Most logging stacks are built to ensure data is captured, preserved, and searchable. Incidents like outages, security breaches, fraud detection expose how efficiently that data can be explored under pressure.
The difference shows up at the worst possible moment. An incident starts. Error rates spike. Latency drifts. Someone pastes a trace ID into a query bar. Within minutes, dozens of engineers are running ad-hoc filters across nested JSON payloads, joining mental models across services, collapsing time windows from hours to seconds. And it breaks systems that were built with pre-aggregated views or sampled data to power dashboards.
What modern teams are building instead is a centralized application logging cluster optimized for both performance and cost efficiency across four dimensions: sustained ingest, sub-second filtered queries, high concurrency, and unified access to new and historical events.
What Incident Response Actually Demands
During an incident, the shape of traffic changes dramatically.
Ingestion doesn’t slow down, it often increases. Meanwhile, query patterns become unpredictable: deep JSON predicates, text search filters, high-cardinality group-bys, iterative narrowing of time ranges.
The hardest constraint isn’t raw scan speed. It’s concurrency.
When teams of engineers and SREs run investigative queries simultaneously, systems that look fast in single-query benchmarks begin to degrade. Rebalancing events become visible. Tail latency stretches from sub-second to tens of seconds.
Now add a new variable: AI agents.
Increasingly, incident response isn’t just human-driven. AI agents are being deployed to triage alerts, correlate anomalies, scan related services, and propose root causes. Unlike humans (who investigate serially), agents operate in parallel. A single agent can spawn dozens of queries in seconds. Multiple agents can initiate hundreds of simultaneous filtered scans across time ranges, services, and dimensions.
This fundamentally changes the concurrency model.
Many logging architectures were built on the assumption that only a handful of SREs would actively query the system at once. That assumption no longer holds. When agents and engineers operate together, query fan-out multiplies. What used to be a ~10 QPS system suddenly behaves like a 1000+ QPS investigative workload.
The result is what you might expect: systems optimized for ingestion and basic search reveal their limits at the worst possible time. Tail latency expands. Resource contention becomes visible. Query isolation breaks down.
Teams that operate at scale have already run into this wall.
Why Apache Pinot Changes the Equation
Many logging databases such as Elasticsearch evolved from search-first architectures. They index documents and retrieve matching records efficiently, but large-scale aggregations can stress heap, metadata, and memory layers.
Apache Pinot takes a fundamentally different approach.
Instead of storing each log as a monolithic document, data is stored by column and organized into segments. Performance improvements come from a simple principle: scan less data.

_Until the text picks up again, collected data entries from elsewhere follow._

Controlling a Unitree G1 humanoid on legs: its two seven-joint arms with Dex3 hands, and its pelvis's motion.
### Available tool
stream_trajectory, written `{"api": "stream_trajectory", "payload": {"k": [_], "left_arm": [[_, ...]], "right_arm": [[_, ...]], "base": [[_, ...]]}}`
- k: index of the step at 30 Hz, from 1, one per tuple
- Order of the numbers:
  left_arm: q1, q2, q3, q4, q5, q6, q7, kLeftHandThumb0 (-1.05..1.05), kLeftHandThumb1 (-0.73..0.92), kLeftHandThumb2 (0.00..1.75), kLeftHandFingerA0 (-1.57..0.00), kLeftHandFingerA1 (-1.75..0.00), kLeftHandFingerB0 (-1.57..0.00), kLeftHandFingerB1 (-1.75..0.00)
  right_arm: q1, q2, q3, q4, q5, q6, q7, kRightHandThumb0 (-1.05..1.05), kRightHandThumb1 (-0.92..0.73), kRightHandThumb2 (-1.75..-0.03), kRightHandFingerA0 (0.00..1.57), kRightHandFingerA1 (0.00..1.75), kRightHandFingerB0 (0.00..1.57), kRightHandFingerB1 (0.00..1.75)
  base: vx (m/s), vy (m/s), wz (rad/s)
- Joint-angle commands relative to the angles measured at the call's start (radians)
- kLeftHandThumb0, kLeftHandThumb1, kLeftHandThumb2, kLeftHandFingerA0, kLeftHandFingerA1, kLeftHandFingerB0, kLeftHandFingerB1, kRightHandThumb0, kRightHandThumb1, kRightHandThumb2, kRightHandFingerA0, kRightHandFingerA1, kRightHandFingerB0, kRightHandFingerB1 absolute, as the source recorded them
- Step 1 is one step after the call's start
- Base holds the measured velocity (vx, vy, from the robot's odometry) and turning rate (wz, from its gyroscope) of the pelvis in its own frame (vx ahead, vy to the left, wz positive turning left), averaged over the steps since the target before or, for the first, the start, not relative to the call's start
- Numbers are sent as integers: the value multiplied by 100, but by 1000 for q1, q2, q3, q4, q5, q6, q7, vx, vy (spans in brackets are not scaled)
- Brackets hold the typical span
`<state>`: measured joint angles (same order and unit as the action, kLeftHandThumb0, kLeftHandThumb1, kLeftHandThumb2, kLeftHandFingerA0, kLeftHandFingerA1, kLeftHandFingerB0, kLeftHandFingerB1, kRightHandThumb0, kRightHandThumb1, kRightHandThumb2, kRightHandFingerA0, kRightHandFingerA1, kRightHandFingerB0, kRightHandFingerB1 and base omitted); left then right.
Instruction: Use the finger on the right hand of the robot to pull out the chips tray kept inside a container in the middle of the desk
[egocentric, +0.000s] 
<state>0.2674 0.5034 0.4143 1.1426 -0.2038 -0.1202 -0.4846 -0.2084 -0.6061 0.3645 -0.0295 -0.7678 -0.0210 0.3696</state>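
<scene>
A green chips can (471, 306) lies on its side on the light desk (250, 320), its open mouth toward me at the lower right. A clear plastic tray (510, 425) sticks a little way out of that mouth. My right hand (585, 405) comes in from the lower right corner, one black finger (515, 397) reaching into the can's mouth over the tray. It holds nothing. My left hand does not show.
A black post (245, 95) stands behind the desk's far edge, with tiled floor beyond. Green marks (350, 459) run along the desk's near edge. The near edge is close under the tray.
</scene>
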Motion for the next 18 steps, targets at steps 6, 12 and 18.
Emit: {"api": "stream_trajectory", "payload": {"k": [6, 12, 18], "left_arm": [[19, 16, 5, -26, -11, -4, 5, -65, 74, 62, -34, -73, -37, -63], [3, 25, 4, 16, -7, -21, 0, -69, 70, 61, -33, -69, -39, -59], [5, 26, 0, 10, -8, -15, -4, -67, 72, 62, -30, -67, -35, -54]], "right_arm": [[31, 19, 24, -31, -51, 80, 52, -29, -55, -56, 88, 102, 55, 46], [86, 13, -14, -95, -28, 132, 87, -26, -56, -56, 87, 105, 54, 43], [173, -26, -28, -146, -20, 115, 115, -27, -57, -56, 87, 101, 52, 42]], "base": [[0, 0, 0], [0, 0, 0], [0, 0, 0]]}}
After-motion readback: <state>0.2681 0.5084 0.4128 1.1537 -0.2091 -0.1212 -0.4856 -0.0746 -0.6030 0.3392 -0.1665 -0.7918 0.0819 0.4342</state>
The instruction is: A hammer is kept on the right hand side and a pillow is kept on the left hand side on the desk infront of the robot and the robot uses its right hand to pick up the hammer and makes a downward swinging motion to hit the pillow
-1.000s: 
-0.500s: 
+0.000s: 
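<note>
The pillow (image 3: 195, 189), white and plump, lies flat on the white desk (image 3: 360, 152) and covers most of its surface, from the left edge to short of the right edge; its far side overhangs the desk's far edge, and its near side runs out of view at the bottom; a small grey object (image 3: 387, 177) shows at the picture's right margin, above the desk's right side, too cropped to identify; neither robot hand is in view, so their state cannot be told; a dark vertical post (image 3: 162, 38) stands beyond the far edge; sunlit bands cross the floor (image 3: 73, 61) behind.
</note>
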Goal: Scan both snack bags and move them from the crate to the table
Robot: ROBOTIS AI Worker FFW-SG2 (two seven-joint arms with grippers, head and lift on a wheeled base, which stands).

- Only the columns referenced in a query are read
- Columns compress efficiently, especially repetitive log fields
- Segment pruning eliminates entire time ranges before scanning
- Multiple column-level indexes (including inverted, range, and JSON indexes) further reduce data scanned
Even semi-structured JSON fields can be selectively indexed, and unstructured text can be supported via inverted indexes layered on top of columnar storage.
The combined effect is straightforward: less I/O, less memory pressure, less metadata overhead. Queries complete faster not because the system works harder, but because it works on dramatically less data. The result is lower and more predictable latency, along with materially better infrastructure economics.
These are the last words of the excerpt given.